[Opening DATA SEGMENT section]
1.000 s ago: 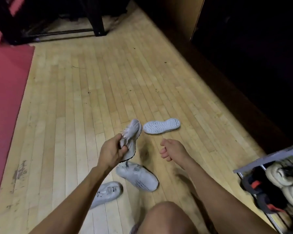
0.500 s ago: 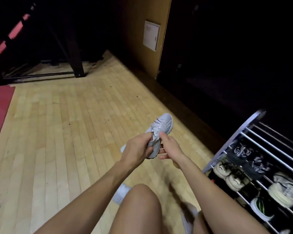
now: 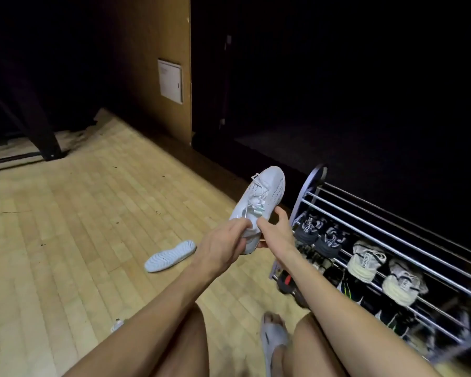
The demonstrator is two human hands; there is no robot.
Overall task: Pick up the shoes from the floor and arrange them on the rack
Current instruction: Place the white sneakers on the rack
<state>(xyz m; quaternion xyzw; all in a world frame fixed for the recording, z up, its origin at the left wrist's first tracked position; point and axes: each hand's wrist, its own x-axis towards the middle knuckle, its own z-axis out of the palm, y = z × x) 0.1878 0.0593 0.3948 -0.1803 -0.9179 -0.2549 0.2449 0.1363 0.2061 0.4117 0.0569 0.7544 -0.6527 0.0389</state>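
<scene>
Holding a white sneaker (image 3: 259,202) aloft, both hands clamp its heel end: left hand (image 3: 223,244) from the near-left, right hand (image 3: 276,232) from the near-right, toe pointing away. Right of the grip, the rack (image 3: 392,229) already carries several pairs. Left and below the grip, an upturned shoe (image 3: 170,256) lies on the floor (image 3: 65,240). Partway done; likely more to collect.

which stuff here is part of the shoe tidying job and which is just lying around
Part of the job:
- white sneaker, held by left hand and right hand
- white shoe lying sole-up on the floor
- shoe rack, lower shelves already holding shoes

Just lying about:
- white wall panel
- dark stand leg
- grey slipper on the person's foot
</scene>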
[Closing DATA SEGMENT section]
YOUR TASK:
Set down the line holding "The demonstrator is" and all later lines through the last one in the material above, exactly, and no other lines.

SOLUTION TO THIS EXERCISE:
The demonstrator is two human hands; there is no robot.
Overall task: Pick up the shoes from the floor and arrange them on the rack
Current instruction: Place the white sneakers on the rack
<state>(xyz m; quaternion xyzw; all in a world frame fixed for the recording, z up, its origin at the left wrist's first tracked position; point and axes: each hand's wrist, its own x-axis towards the middle knuckle, its own z-axis out of the palm, y = z × x) 0.1878 0.0593 0.3948 -0.1803 -0.9179 -0.2549 0.2449 0.1363 0.2061 0.4117 0.0569 0.7544 -0.6527 0.0389</state>
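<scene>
Holding a white sneaker (image 3: 259,202) aloft, both hands clamp its heel end: left hand (image 3: 223,244) from the near-left, right hand (image 3: 276,232) from the near-right, toe pointing away. Right of the grip, the rack (image 3: 392,229) already carries several pairs. Left and below the grip, an upturned shoe (image 3: 170,256) lies on the floor (image 3: 65,240). Partway done; likely more to collect.

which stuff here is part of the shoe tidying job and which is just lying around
Part of the job:
- white sneaker, held by left hand and right hand
- white shoe lying sole-up on the floor
- shoe rack, lower shelves already holding shoes

Just lying about:
- white wall panel
- dark stand leg
- grey slipper on the person's foot
</scene>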

Work on this exercise is finished, so nothing remains.